Why Leadership Still Misunderstands Human Risk

Despite years of breaches, warnings, and increasingly sophisticated attacks, many leaders continue to misunderstand one of the most exploited elements in cybersecurity: human behavior.

The problem isn’t that human risk can’t be managed, it’s that most organizations are still looking at it through the wrong lens.

Here are the top reasons human risk continues to be misunderstood.

1. The Persistent Myth of the “Human is Weakest Link”

When an employee causes an incident, from falling victim to a vishing attack to accidentally sharing sensitive data in the cloud, far too often leaders perceive this as “the human is the weakest link.” However, people are not the problem but, the environments we create are.

Security policies, tools, and expectations have become incredibly confusing, difficult and overwhelming for people. Yes, security is simple for most security professionals, but we live and breathe security daily.

People want to do the right thing, it’s just that we have done a terrible job of communicating security in simple terms and making security as easy as possible. This is why people are not the weakest link; they are the primary attack vector. When people do cause an incident, instead of blaming them, we should be looking at the environment we have created and ask ourselves what we can do differently.

2. Quantitative vs. Qualitative

Most leaders (and security teams) are comfortable funding a variety of technical solutions, from controls such as EDR and IAM platforms to vulnerability management and AI-driven detection. These controls feel concrete, measurable, and controllable. Human risk and people do not.

The concepts of behavior and culture can feel vague or “squishy,” something that cannot be measured or managed, and as such, continues to be ignored. Attackers, meanwhile, have moved on. They no longer focus on technical vulnerabilities but exploit trust, urgency, and authority.

What leaders and security teams misunderstand is you absolutely can take a quantitative approach to human behavior and culture. There are decades of proven research, scientific studies, and models that enable any security team to take a very structured approach to how they manage and measure their human risk.

Human risk feels intangible only when it’s unmanaged. With the right model, it becomes measurable and actionable.

3. Leaders Are Looking at the Wrong Thing: Compliance

Far too often, leaders look at the wrong metrics and draw the wrong conclusions. They believe they have a mature security awareness and behavior program, with dashboards full of reassuring numbers such as:

• 96% training completion
• The number of newsletters, podcasts, and webcasts they hosted this year
• 94% signed Acceptable Use Policies

In reality, these metrics are designed to satisfy auditors, not reduce risk. A mature program goes far beyond just training numbers. IT focuses on key human risks, the behaviors that manage those risks, continuous engagement throughout the year, and a culture that builds trust.

4. Mandating Security

Far too often leaders and security teams believe that they can mandate secure behaviors. Enforcing policies and expectations will address human risk and drive behavior change, but taking such a punitive approach destroys culture in the long term.

As a result;

• Employees stop reporting incidents for fear of reprisals or blame
• Developers avoid the security team because security is a blocker
• Security teams are perceived as egotistical or arrogant
• Security policies are perceived as confusing or overwhelming and often bypassed

Mandating behavior creates a toxic environment where people do only what is required and nothing more. Over time, vulnerabilities, broken policies, and security issues become embedded across the organization, while the security team loses visibility as problems are actively avoided or bypassed.

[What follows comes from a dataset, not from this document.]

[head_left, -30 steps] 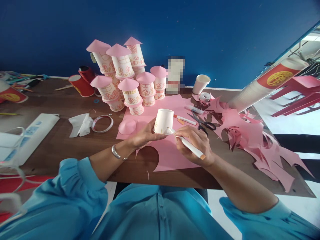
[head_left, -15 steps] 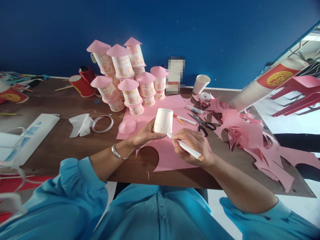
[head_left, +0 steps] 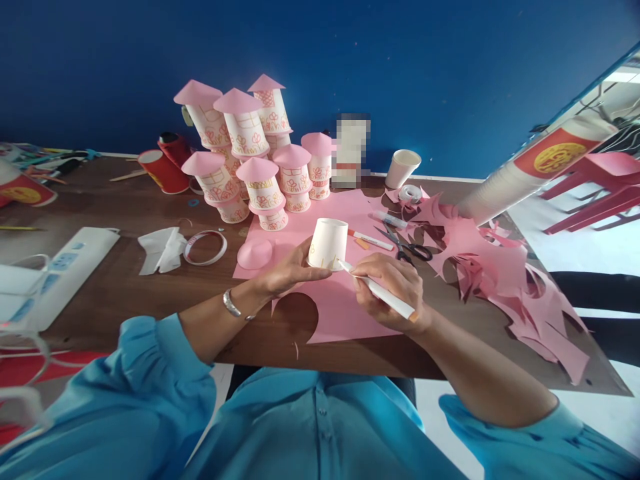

Better Questions Leaders Should Be Asking

Organizations serious about managing cyber human risk should shift leadership conversations from blame to design. Leaders should be asking:

• Who is responsible for managing our human risk and who do they report to?
• What is our strategy for engaging our workforce and driving positive change?
• Which roles are most targeted—and why?
• How do managers respond when someone reports a mistake?
• What are our top human risks, and which behaviors mitigate those risks?
• What are we doing to make security simpler for our workforce?
• What are we doing to make the security team more approachable, collaborative, and enabling?

These are not abstract questions. They determine whether an organization treats human risk as a liability or a capability.

These questions reveal far more about reducing human risk than another tool purchase ever will. Managing human risk must be a key part of any security team’s strategy. Until we address the human issue, people will continue to be the primary attack vector.

For leaders looking to move from intention to action, the SANS Security Awareness & Culture Maturity Model™ provides a practical framework for assessing where an organization stands today and defining the next steps toward measurable, sustainable reduction of human risk.